- Problem details
Return the lines below that contain "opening".
+++ Source data +++
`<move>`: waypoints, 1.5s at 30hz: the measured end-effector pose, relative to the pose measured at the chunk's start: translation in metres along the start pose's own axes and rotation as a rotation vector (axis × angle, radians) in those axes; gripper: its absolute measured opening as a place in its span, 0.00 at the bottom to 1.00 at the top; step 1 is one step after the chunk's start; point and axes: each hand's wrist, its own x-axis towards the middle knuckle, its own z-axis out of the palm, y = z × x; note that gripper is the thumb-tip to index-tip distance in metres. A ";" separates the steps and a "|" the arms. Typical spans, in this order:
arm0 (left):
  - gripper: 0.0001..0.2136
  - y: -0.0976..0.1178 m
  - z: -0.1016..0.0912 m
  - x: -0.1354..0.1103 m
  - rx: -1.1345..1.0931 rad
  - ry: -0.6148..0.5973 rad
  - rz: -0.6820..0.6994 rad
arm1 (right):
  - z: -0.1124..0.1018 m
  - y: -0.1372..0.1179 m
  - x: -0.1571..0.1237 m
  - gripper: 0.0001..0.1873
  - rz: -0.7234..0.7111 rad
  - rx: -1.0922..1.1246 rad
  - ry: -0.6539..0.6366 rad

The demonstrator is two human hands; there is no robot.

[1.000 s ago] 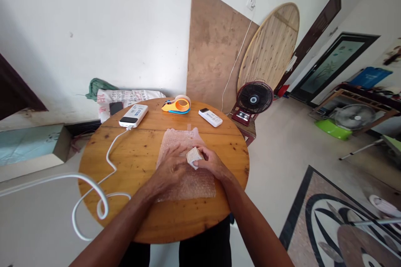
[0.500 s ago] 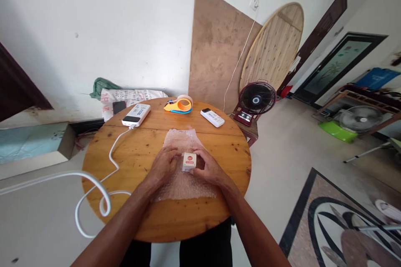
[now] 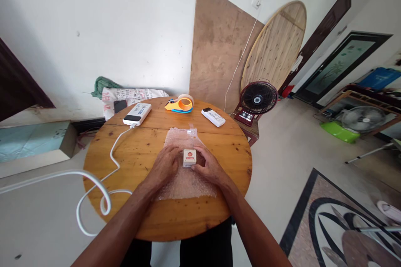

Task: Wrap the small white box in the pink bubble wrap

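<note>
A small white box with a red print on top rests on a sheet of bubble wrap on the round wooden table. My right hand curves around the box's right side, thumb at its near corner and fingers at its far edge. On the left, my left hand lies on the bubble wrap with its fingers stretched toward the box. Whether those fingertips touch the box is hard to make out. The wrap's far end shows a shiny strip of clear tape.
An orange tape dispenser stands at the table's far edge. To its left lies a white power bank with a white cable; another white power bank lies right. A dark red fan stands on a stool beyond.
The small box has shifted slightly away from me on the bubble wrap, with my right hand around it. My left hand stays in nearly the same place. The view has tilted a little.
</note>
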 end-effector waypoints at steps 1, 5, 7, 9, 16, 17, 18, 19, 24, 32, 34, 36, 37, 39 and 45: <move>0.20 0.000 0.000 0.000 -0.002 0.002 0.005 | 0.000 0.000 0.000 0.33 0.000 0.002 0.002; 0.20 -0.001 0.000 0.000 0.003 0.000 0.011 | 0.001 0.001 0.000 0.31 0.007 0.001 0.015; 0.20 -0.002 0.001 -0.001 0.003 -0.011 0.010 | 0.001 0.001 0.000 0.31 0.012 -0.001 0.023; 0.21 -0.004 0.002 -0.001 0.007 -0.020 -0.003 | 0.001 0.001 0.000 0.30 0.014 0.004 0.023; 0.23 0.011 -0.005 0.001 0.100 0.019 -0.064 | 0.001 0.002 0.000 0.31 0.020 0.015 0.010; 0.23 0.018 -0.011 -0.001 0.123 0.022 -0.044 | 0.001 0.002 0.000 0.31 0.022 0.024 0.006; 0.22 0.026 -0.019 -0.005 0.141 0.006 -0.003 | 0.001 0.003 0.000 0.31 0.027 0.042 0.002; 0.20 0.035 -0.027 -0.010 0.156 -0.028 0.050 | 0.001 0.004 0.000 0.32 0.036 0.068 0.001; 0.13 0.068 -0.054 -0.053 0.288 -0.237 0.164 | 0.001 0.009 -0.001 0.31 0.105 0.226 -0.003; 0.09 0.063 -0.036 -0.076 0.393 -0.420 0.103 | -0.004 0.000 -0.002 0.33 0.137 0.452 -0.053; 0.09 0.061 -0.032 -0.072 0.422 -0.426 0.111 | -0.007 -0.004 -0.002 0.34 0.146 0.469 -0.055; 0.09 0.061 -0.029 -0.069 0.462 -0.403 0.142 | -0.009 -0.006 -0.002 0.34 0.154 0.460 -0.055; 0.10 0.061 -0.028 -0.069 0.479 -0.390 0.156 | -0.010 -0.007 -0.002 0.33 0.159 0.457 -0.054; 0.10 0.061 -0.026 -0.068 0.496 -0.359 0.166 | -0.011 -0.008 -0.002 0.32 0.169 0.464 -0.048; 0.08 0.062 -0.037 -0.058 0.380 -0.239 0.061 | -0.025 -0.016 -0.005 0.23 0.199 0.513 0.024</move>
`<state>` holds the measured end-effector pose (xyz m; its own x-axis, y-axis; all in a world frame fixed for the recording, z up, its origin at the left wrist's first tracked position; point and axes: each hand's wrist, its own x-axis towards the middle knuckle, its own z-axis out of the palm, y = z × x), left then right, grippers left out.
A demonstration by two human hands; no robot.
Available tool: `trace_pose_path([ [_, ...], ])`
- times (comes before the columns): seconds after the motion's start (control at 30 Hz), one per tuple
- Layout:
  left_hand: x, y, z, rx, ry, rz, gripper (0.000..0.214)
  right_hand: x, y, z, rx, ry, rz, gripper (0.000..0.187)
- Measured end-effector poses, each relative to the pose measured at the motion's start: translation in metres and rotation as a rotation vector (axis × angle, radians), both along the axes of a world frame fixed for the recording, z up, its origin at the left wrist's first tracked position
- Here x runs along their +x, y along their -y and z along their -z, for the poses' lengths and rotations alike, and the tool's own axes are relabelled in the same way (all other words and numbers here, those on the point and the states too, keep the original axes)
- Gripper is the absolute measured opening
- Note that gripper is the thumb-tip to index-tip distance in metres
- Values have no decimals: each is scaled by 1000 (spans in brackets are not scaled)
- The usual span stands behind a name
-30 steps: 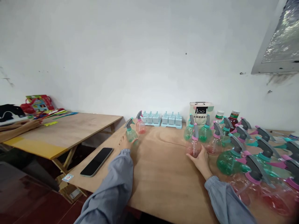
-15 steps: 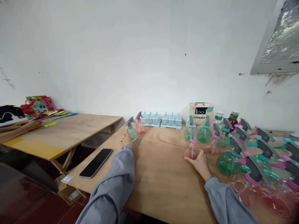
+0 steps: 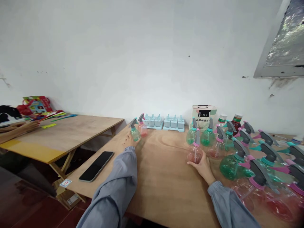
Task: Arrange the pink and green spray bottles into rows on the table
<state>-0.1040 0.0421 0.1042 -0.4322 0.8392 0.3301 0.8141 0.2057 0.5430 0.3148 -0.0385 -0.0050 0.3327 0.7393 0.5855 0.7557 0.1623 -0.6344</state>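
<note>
My left hand point(image 3: 129, 141) reaches far across the plywood table point(image 3: 163, 180) and is wrapped round a green spray bottle point(image 3: 135, 131) that stands beside a pink spray bottle point(image 3: 142, 128). My right hand point(image 3: 201, 164) cups the base of another pink spray bottle point(image 3: 195, 151) with a grey trigger head, upright on the table. Both sleeves are grey-blue.
Several green and pink spray bottles point(image 3: 251, 155) crowd the right side. Light blue moulds point(image 3: 164, 122), a white paper bag point(image 3: 204, 114) and two capped bottles point(image 3: 230, 120) stand by the wall. A black phone point(image 3: 96, 165) lies near the left edge. Another person's arm point(image 3: 16, 129) rests on the neighbouring table.
My left hand has pushed the green bottle farther away, close beside the pink one. My right hand and its pink bottle have barely shifted.
</note>
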Motion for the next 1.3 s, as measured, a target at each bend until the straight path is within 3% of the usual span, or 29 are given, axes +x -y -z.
trace_pose_path([
  [0.17,0,-11,7,35,-11,-45,102,2,1,2,-14,18,3,106],
  [0.3,8,-2,14,327,12,-132,101,4,1,3,4,15,-41,104],
  [0.37,18,10,19,481,51,-86,95,3,1,3,7,8,-62,104],
  [0.47,48,32,28,628,66,125,86,-6,7,3,10,15,-134,102],
  [0.53,78,48,33,636,84,373,81,-19,14,3,0,27,-190,99],
  [0.6,111,62,36,568,168,711,84,-38,23,3,-10,39,-239,97],
  [0.7,154,77,39,412,431,1000,97,-68,37,5,0,57,-328,96],
  [0.83,175,85,42,159,806,1214,97,-89,49,8,-18,54,-486,104],
  [0.9,170,85,43,108,921,1231,93,-87,49,8,-54,59,-597,110],
  [0.97,160,83,43,116,957,1205,84,-81,41,5,-47,38,-643,101],
  [1.03,150,80,43,156,943,1168,75,-73,24,-1,25,-33,-536,80],
  [1.1,143,77,42,204,917,1128,70,-62,-2,-9,136,-110,-319,72],
  [1.2,138,72,42,183,957,1133,63,-45,-48,-21,281,-153,-33,85],
  [1.3,137,70,39,112,1146,1217,68,-30,-85,-26,286,-191,115,92],
])
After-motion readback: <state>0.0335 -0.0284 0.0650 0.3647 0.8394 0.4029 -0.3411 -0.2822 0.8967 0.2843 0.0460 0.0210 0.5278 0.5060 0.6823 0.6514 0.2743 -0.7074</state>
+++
- Answer below
`<move>`: waypoints, 1.5s at 30hz: the measured end-effector pose, relative to the pose measured at the chunk's start: translation in metres along the start pose's own axes and rotation as a rotation vector (axis × angle, radians) in those axes; gripper: its absolute measured opening as a place in its span, 0.00 at the bottom to 1.00 at the top; step 1 is one step after the chunk's start; point and axes: each hand's wrist, its own x-axis towards the middle knuckle, its own z-axis out of the palm, y = z × x; note that gripper is the thumb-tip to index-tip distance in metres. A ";" separates the steps and a "|" the arms. Typical spans, in this order:
- Gripper is the absolute measured opening

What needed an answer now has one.